This skill, which I will call corroboration—distinct from conversation—is a useful one. Criticism is not the only context in which the lack of this middle leaves only the polar resorts of hostility or servility. Corroboration makes a pair with conversation, and is more than its match. Conversation has many prerequisites; corroboration is as possible as communication. Though I doubt it can be taught—for it requires just that broadness and attention and readiness to improvise which cannot be privately exercised—it is a skill that should be expected of the educated, for it is the skill that lets you talk to people as such, and saves the mind from having to spurn the human race in growing to serve it.

True, it edges on dishonesty. There is an urge to corroborate that can induce oversimplification and overconfidence; that, when you have something to contribute—when you are aware of something unknown to your interlocutor's project or observation, yet relevant to it, whether bearing or simply confirming, compels you to speak. But common discretion will save you: when you open your mouth and say something stupid, the mistake is not being stupid—to be stupid is no more a mistake than to be young; the mistake is to open your mouth.

The blogosphere is distinct from and better than its Internet predecessors—especially Usenet—in being founded on this urge. Popular bloggers, in this way, can divide the labor of an essayist, beginning in the Addisonian manner with an incident that got them thinking, but leaving the work of supplying likenesses and drawing conclusions from it to their commenting audience.

Corroboration, and not conversation, is the mode of discussion in our Web 2.0; almost as if the possibilities of conversation had been exhausted in the mile-deep threads of the last web, flammable and threatening with their flames and trolls, and we now wish to settle into a calmer process, not letting ideas contend directly, but developing them in their separate camps and letting them compete upon the shelves of a marketplace of ideas.

These names are fluid: what I distinguish by corroboration and conversation as modes of discussion might be distinguished by discussion and argument as modes of conversation or by contradiction and development as modes of argument. All these terms are too basic to be used without equivocality. (Certainly I use them inconsistently between essays.) But the two must be distinguished because confusing them is disastrous. To want one and get the other is as disastrous (among other basic equivocalities) as wanting love and getting comfort, as wanting a friend and getting a lover.

Be capable of both; know the season of each. If you corroborate when you should converse or be silent, you will take a side without meaning to. Your person may be a friend to two enemies; your voice cannot be. If you converse when you should corroborate or be silent, you betray yourself. You cannot, particularly, attack one object of a pleasure without attacking the pleasure itself.

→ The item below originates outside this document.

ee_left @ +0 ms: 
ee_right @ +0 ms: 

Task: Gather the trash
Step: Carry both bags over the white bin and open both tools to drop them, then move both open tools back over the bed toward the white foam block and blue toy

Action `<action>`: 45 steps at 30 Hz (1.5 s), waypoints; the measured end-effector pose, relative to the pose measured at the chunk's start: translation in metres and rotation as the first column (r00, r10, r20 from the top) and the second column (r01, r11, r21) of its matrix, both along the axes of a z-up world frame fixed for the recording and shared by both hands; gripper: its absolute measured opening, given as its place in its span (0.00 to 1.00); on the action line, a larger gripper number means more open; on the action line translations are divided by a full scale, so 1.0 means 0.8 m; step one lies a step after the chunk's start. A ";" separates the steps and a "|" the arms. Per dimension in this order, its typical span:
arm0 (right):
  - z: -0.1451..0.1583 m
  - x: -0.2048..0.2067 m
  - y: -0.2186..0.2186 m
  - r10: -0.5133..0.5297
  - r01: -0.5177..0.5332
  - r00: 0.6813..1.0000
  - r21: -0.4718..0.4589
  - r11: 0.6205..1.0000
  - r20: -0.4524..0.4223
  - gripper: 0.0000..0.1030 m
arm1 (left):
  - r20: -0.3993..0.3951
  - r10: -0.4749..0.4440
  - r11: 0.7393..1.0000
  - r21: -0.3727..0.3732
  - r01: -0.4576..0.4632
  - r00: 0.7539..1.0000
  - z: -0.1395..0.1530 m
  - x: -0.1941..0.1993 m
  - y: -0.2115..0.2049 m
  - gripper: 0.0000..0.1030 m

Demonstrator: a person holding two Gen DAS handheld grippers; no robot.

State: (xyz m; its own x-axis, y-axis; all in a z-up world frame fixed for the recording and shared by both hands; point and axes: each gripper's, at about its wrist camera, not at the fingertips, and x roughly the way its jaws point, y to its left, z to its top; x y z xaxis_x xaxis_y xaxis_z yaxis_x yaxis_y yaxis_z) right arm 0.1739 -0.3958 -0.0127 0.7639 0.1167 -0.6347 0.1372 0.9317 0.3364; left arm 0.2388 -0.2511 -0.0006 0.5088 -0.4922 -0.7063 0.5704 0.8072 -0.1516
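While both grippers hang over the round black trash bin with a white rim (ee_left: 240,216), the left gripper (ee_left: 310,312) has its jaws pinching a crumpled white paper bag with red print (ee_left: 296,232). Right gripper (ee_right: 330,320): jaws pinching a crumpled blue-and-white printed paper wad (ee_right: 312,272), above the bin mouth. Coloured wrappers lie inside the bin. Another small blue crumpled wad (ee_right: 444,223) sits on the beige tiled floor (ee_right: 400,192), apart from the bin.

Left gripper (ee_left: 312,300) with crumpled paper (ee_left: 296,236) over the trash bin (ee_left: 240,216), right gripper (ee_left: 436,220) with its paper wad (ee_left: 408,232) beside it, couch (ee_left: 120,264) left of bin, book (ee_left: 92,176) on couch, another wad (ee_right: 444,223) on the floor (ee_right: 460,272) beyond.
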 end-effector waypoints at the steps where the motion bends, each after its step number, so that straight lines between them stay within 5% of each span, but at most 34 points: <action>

Attack the institution of bestsellers and blockbusters and you attack the pleasure that is in stories; and you are not the stronger.


The subject calls for disclaiming. For the convenience of familiarity I follow the American usage of "football" for armored rugby and "soccer" for association football. I care about neither; my interest is in the problem. By the consensus of the preponderance of human beings, even in the English-speaking world, soccer is the best team sport to watch. Yet Americans do not even reject it; they do not notice it at all—which seems to the rest of the world a diathesis so bizarre that it must find our sin.

But the answer to this problem is simple. In the sports that Americans recognize as such the difference between spectators and player is one of degree. The spectators of football, basketball, or baseball are all capable of playing the game; the players differ from them only by dedication and hypertrophy. Most of the pleasure is the sense of vicarious participation.

Spectators at a soccer game are as remote from what they watch as spectators at a horse race or a cockfight. Soccer begins in the suppression of instinct; it is an invented and unnatural way of moving that must be imposed in place of instinct. In technique soccer is closer to a performance art than to a sport. That is not an insult; art hurts, and performers must be tough. But learning to play soccer must begin very young, when habit is most ductile and instincts have yet to calcify. To Americans, this remoteness simply excludes soccer from the definition of sports.

Americans expect and are afforded the sense of vicarious participation everywhere in public life, even at the cost of concealing definite but remote offices and vocations with the vaguer but more sympathetic individualities of the people who hold them. Consider our native music, where the perceptibly individual singer (especially songwriter), whatever the voice they are blessed or cursed with, eclipses any number of virtuoso instrumentalists, and where even the homuncular pop singer must observe the formality of protesting an artistic identity.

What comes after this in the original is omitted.